Ознобишин сыто крякнул, как крякают старые огромнобородые кучера, откинул назад голову в остроконечной лисьей шапке и откуда-то изнутри выжал тесное: «Эть-но!» — и шевельнул вожжами.
Жеребцы рванулись сразу вбок, один направо, другой налево, так что Анна ахнула и подалась вперед, ухватившись рукой за Машу, потом прижалась к своим коленям и сидела так, онемев.
Полозья внизу чертили и резали, и это отдавалось во всем теле.
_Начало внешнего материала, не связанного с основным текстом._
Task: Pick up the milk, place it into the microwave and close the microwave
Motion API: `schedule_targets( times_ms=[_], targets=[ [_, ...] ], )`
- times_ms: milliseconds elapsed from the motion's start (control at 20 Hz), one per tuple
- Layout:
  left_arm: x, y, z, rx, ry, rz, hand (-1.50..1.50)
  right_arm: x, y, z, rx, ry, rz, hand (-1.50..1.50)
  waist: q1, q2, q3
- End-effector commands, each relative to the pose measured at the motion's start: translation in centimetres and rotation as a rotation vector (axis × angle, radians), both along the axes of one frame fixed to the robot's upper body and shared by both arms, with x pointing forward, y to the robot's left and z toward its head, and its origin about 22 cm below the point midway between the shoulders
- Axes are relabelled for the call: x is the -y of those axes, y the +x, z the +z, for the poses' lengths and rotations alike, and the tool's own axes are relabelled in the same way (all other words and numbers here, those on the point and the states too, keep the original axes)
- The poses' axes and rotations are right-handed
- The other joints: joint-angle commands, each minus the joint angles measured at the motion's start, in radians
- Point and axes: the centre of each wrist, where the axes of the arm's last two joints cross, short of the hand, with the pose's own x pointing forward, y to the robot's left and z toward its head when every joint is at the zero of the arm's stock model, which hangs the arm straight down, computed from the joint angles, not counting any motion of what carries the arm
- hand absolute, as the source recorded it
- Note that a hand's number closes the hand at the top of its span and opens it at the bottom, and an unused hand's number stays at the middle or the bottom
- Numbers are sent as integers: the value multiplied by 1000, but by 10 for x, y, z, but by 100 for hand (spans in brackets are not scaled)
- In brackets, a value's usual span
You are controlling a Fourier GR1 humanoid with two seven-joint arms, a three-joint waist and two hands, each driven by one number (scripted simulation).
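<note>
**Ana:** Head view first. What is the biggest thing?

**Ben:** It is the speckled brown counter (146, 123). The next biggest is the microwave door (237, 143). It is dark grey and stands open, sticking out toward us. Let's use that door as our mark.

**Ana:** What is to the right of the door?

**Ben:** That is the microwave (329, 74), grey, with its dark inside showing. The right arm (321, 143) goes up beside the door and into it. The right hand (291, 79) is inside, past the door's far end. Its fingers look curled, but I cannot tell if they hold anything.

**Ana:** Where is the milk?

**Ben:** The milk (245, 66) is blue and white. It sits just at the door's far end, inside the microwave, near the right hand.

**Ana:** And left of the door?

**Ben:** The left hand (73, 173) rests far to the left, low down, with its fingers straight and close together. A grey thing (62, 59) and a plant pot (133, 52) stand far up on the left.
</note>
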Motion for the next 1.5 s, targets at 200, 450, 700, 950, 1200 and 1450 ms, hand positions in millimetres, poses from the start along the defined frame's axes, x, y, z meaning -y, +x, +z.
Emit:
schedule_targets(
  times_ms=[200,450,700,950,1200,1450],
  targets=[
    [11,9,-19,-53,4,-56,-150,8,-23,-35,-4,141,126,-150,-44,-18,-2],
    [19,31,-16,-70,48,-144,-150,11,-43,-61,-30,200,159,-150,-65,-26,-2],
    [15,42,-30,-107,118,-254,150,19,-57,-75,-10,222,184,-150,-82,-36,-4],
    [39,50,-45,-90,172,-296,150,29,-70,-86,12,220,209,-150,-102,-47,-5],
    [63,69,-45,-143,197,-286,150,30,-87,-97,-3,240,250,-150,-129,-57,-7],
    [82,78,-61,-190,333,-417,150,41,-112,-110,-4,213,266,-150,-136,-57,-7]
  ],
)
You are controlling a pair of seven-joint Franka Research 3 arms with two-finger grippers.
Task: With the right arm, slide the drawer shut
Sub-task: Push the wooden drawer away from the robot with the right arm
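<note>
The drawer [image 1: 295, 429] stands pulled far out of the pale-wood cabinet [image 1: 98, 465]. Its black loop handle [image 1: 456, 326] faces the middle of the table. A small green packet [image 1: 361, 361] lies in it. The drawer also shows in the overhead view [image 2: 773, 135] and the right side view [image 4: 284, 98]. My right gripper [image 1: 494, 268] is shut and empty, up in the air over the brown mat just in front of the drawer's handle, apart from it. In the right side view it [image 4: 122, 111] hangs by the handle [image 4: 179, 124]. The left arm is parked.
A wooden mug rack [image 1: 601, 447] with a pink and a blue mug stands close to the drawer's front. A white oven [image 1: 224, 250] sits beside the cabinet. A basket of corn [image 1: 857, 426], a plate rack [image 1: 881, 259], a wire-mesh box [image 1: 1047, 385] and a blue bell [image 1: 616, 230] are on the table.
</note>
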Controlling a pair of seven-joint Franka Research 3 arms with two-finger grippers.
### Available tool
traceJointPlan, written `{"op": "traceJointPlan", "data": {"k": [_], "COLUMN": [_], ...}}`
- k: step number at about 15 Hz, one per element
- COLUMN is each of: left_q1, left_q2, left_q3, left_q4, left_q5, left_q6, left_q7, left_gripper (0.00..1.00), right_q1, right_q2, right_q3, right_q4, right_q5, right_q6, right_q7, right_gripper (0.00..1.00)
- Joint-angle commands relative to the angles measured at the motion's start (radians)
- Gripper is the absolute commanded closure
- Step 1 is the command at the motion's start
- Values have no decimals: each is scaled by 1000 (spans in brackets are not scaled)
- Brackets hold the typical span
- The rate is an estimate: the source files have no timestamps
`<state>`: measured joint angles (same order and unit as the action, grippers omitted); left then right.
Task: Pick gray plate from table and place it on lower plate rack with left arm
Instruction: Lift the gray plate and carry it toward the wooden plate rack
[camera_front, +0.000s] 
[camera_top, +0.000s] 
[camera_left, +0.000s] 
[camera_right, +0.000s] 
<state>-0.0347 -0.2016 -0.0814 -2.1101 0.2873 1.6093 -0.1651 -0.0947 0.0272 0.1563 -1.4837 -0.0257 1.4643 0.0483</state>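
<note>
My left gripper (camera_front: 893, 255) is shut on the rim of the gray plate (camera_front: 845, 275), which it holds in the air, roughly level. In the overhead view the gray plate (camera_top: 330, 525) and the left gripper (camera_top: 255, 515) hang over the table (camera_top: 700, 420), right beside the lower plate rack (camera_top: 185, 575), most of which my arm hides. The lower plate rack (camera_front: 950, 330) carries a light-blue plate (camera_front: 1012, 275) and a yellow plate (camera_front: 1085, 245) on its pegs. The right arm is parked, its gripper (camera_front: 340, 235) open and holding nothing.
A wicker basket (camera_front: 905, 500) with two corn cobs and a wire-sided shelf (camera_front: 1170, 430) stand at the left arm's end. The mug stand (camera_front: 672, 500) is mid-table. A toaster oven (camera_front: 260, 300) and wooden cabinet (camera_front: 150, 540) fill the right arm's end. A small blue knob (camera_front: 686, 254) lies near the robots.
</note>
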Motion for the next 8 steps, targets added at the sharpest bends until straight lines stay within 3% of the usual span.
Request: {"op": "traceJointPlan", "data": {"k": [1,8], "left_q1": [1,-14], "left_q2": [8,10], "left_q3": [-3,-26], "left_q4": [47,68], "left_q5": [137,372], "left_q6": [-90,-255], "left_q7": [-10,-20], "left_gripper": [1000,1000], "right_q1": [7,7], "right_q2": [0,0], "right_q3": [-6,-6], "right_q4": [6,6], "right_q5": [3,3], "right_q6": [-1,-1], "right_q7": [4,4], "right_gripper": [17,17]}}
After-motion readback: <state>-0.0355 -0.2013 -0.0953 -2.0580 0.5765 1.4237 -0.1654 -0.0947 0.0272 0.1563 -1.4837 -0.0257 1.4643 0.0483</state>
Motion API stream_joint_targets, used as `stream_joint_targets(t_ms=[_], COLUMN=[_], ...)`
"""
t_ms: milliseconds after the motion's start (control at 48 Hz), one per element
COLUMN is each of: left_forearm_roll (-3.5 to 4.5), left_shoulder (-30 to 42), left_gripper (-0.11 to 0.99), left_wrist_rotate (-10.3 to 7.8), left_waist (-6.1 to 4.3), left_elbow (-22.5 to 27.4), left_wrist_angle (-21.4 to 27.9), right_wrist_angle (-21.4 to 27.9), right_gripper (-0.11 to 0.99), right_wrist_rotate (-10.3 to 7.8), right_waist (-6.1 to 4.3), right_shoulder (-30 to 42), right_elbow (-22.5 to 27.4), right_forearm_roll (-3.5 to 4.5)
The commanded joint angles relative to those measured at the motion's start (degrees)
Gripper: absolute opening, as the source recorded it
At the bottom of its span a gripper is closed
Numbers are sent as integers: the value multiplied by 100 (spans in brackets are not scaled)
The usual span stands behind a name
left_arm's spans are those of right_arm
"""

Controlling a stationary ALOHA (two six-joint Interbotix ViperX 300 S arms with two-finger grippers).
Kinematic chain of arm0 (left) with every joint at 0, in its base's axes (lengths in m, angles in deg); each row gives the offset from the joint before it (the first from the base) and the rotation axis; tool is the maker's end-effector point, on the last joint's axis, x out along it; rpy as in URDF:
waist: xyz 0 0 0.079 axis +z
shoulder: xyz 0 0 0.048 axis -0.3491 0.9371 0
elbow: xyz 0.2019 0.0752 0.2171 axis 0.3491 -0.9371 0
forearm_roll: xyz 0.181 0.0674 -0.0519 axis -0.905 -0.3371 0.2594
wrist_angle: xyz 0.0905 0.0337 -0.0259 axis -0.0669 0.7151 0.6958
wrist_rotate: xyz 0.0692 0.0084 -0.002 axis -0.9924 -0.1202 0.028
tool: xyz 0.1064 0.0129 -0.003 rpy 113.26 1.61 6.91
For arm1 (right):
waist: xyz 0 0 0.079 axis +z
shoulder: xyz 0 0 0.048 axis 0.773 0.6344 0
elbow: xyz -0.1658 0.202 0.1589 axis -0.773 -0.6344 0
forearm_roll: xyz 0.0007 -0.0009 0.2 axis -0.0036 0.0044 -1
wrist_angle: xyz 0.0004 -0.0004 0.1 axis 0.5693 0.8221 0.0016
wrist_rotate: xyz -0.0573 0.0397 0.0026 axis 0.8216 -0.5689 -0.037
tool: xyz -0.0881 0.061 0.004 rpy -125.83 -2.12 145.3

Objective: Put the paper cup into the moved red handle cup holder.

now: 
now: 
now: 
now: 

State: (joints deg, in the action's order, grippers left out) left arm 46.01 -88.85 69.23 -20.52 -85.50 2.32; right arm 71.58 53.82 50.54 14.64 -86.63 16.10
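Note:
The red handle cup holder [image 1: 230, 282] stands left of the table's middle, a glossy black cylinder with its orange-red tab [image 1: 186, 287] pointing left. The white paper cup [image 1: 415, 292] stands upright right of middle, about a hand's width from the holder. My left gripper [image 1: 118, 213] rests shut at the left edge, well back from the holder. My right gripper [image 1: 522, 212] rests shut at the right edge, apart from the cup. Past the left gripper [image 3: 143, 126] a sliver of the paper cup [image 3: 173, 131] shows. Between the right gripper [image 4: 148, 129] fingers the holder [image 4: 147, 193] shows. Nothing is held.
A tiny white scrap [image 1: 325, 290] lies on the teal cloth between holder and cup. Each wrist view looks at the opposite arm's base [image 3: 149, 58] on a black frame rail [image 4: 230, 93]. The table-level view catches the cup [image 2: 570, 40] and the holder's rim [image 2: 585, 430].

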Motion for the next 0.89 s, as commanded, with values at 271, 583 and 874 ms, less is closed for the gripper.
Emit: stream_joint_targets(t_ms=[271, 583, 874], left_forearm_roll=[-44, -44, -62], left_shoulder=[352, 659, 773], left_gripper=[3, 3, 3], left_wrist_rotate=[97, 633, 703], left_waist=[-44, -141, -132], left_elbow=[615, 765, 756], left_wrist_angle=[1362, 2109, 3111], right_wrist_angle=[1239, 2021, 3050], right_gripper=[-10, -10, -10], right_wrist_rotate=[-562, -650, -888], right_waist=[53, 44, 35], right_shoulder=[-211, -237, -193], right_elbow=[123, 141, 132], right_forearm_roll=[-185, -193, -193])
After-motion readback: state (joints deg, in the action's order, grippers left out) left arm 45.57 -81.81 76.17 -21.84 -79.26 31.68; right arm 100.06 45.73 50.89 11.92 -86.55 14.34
Белое волочилось мимо, вырывалось из-под ног чудовища впереди, летело клочьями с обеих сторон, а чудовище было многоногое, черное, как в детской сказке, звонкое, с горячими ноздрями.
Остро пахло им, и кожаной сбруей, и снегом, и, то отставая, то нагоняя сани, впивалось в Анну: «Что же это? Зачем я еду?» А рядом Машино лицо все напряглось от восторга, и над самой головой нависла, отвалившись, спина мужа.
Мелькнула сбоку красная кирпичная рига, потом ворота с разбитыми львами, потом завод. Завод зарябил в глазах сквозь снежную муть заплаканно-черными окнами, и вспомнился малый Игнат, как лежал он под лесами разбитой грудой. Почему-то легче стало, — не могла объяснить Анна.
Снега бело распахнулись со всех сторон. Бег у саней был легкий, плывучий. Жеребцы звериным безудержем брали поля. Что-то широкогрудо екало в них при каждом шаге.
— Милая! — жалась к Анне Маша с какими-то пунцовыми от счастья глазами.
Анна вместе с запахом снега, сбруи и лошадей впитывала сочные детские губы Маши и разрезы больших радостных глаз. Думала почти вслух: «У меня были такие же… И у него будут…» Знала уже по движениям, что будет мальчик; мысленно звала его Ваней. Будет такой же, как Маша, белый, сочный, точно яблоко царский налив. Не могла удержаться и, наклонившись, долго целовала Машу в холодные щеки и губы. Слушала, как кругло движется он в ней, и представляла, что его целует.
Бурым хвостом раскинулся за сугробами порядок сухотинских изб, весь мягкий и теплый в упругом воздухе. Лилово дымили трубы шестью столбами.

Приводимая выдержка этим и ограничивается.